-- RECORDED INFORMATION follows --
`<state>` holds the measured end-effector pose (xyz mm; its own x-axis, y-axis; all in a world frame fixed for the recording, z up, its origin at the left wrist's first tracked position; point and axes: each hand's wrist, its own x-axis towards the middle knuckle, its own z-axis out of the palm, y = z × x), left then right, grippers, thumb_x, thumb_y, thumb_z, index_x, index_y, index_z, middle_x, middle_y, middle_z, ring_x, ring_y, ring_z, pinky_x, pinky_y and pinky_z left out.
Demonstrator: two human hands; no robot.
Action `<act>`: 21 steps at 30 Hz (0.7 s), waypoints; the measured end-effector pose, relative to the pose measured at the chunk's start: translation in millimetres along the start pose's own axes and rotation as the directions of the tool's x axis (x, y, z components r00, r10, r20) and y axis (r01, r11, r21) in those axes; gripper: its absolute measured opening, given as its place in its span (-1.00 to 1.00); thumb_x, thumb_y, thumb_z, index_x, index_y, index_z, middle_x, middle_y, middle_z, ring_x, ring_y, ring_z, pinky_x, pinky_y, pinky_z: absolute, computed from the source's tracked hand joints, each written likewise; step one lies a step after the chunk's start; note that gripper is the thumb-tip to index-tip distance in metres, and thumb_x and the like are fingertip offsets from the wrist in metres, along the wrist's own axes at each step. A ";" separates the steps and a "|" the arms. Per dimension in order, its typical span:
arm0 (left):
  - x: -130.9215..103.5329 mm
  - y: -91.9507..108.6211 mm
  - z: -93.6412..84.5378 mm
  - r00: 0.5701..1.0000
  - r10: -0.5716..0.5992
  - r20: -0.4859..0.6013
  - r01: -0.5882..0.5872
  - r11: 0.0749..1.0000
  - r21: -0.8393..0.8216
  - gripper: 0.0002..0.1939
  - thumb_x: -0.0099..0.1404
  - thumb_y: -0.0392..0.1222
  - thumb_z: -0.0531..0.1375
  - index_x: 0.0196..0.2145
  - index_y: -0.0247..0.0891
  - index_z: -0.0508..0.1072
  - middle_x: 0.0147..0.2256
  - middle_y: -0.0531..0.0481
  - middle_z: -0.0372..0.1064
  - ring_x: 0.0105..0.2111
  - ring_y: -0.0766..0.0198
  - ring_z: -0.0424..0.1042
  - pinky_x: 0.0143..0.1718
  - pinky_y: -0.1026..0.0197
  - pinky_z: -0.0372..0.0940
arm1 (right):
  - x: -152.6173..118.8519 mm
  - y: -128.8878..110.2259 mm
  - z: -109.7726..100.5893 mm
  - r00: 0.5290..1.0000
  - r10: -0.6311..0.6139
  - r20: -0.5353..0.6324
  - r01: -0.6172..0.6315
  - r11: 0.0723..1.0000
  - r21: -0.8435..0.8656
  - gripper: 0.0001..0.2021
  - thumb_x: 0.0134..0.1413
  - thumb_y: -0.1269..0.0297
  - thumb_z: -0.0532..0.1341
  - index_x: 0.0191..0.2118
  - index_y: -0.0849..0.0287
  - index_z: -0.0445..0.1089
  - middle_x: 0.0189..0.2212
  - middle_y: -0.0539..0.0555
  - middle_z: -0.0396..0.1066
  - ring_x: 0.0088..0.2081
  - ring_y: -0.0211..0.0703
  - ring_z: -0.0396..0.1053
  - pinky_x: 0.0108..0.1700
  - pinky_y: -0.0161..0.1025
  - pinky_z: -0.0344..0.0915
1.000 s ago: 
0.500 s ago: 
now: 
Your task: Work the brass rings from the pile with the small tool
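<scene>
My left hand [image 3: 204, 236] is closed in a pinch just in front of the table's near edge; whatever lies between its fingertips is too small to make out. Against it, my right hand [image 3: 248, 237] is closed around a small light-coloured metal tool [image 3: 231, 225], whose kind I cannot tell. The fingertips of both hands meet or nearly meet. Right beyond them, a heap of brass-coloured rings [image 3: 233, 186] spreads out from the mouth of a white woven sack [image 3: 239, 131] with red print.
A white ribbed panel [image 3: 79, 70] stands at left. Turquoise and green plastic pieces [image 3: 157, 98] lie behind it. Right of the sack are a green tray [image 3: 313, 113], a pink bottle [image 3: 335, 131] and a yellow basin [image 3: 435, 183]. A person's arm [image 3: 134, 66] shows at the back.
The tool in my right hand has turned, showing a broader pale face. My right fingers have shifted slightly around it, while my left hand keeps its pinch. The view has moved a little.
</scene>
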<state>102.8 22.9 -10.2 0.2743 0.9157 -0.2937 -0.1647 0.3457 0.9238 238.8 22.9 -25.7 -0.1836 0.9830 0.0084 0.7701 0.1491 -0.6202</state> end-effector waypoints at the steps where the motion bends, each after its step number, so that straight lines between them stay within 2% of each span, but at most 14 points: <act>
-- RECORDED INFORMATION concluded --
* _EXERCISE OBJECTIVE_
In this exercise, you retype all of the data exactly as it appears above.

* _SOLVED EXERCISE_
`<state>` holds the measured end-effector pose (xyz mm; its own x-axis, y-axis; all in a world frame fixed for the recording, z up, its origin at the left wrist's first tracked position; point and axes: each hand's wrist, its own x-axis towards the middle knuckle, its own z-axis out of the palm, y = z × x), left then right, grippers, thumb_x, thumb_y, thumb_z, index_x, index_y, index_z, middle_x, middle_y, middle_z, ring_x, ring_y, ring_z, pinky_x, pinky_y and pinky_z left out.
Demonstrator: two human hands; no robot.
Action `<act>`: 21 steps at 30 Hz (0.7 s), waypoints; the measured end-effector pose, relative to the pose measured at the chunk's start: translation in millimetres along the start pose's own axes and rotation as the directions of the tool's x axis (x, y, z components r00, r10, r20) and y axis (r01, r11, r21) in those axes; gripper: its absolute measured opening, given as its place in its span (-1.00 to 1.00); thumb_x, thumb_y, thumb_z, index_x, index_y, index_z, middle_x, middle_y, middle_z, ring_x, ring_y, ring_z, pinky_x, pinky_y, pinky_z: absolute, computed from the source's tracked hand joints, each written likewise; step one lies a step after the chunk's start; note that gripper is the thumb-tip to index-tip distance in metres, and thumb_x and the like are fingertip offsets from the wrist in metres, along the wrist's own axes at each step. A ";" separates the steps and a "|" the arms. Per dimension in order, its typical span:
arm0 (left):
  - x: -130.9215..103.5329 mm
  - y: -91.9507..108.6211 mm
  - z: -93.6412..84.5378 mm
  - r00: 0.5701..1.0000
  - r10: -0.5716..0.5992
  - r20: -0.4859..0.6013
  - r01: -0.5882..0.5872
  - r11: 0.0749..1.0000
  - r21: -0.8393..0.8216
  - gripper: 0.0002..0.1939
  - thumb_x: -0.0099..0.1404
  - thumb_y: -0.0392..0.1222
  - thumb_z: -0.0531..0.1375
  - index_x: 0.0196..0.2145
  - index_y: -0.0247..0.0891
  - index_z: -0.0508..0.1072
  - middle_x: 0.0147..0.2256
  - middle_y: -0.0531..0.0481
  - middle_z: -0.0372..0.1064
  - ring_x: 0.0105..0.2111
  - ring_y: -0.0766..0.0198
  - ring_z: -0.0424..0.1042
  - pinky_x: 0.0143..0.1718
  - pinky_y: -0.1026..0.0197
  - pinky_z: -0.0372..0.0940
arm1 (right):
  - x: -152.6173..118.8519 mm
  - y: -128.8878..110.2259 mm
  - z: -109.7726..100.5893 mm
  - r00: 0.5290..1.0000
  - r10: -0.6311..0.6139
  - r20: -0.5353..0.6324
  - r01: -0.6172..0.6315
  - r11: 0.0723..1.0000
  - r21: -0.8435..0.8656
  - gripper: 0.0001..0.2021
  - thumb_x: 0.0134..0.1413
  - thumb_y: -0.1269..0.0297
  - thumb_z: -0.0532..0.1341
  - index_x: 0.0191..0.2118
  - index_y: -0.0849..0.0287
  - index_z: -0.0445..0.1089
  - middle_x: 0.0189..0.2212
  - middle_y: -0.0539..0.0555
  - middle_z: -0.0396..0.1066
  - ring_x: 0.0088..0.2081
  - ring_y: -0.0211..0.0703
  - ring_z: -0.0396..0.1053
  - pinky_x: 0.0108..0.1700
  - pinky_y: -0.0161..0.1025
  - pinky_z: -0.0344..0.0915
1.000 s ago: 
0.500 s ago: 
now: 
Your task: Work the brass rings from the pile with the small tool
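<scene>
My left hand [image 3: 204, 236] is closed in a pinch just in front of the table's near edge; whatever lies between its fingertips is too small to make out. Against it, my right hand [image 3: 248, 237] is closed around a small light-coloured metal tool [image 3: 231, 225], whose kind I cannot tell. The fingertips of both hands meet or nearly meet. Right beyond them, a heap of brass-coloured rings [image 3: 233, 186] spreads out from the mouth of a white woven sack [image 3: 239, 131] with red print.
A white ribbed panel [image 3: 79, 70] stands at left. Turquoise and green plastic pieces [image 3: 157, 98] lie behind it. Right of the sack are a green tray [image 3: 313, 113], a pink bottle [image 3: 335, 131] and a yellow basin [image 3: 435, 183]. A person's arm [image 3: 134, 66] shows at the back.
The tool in my right hand has turned, showing a broader pale face. My right fingers have shifted slightly around it, while my left hand keeps its pinch. The view has moved a little.
</scene>
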<state>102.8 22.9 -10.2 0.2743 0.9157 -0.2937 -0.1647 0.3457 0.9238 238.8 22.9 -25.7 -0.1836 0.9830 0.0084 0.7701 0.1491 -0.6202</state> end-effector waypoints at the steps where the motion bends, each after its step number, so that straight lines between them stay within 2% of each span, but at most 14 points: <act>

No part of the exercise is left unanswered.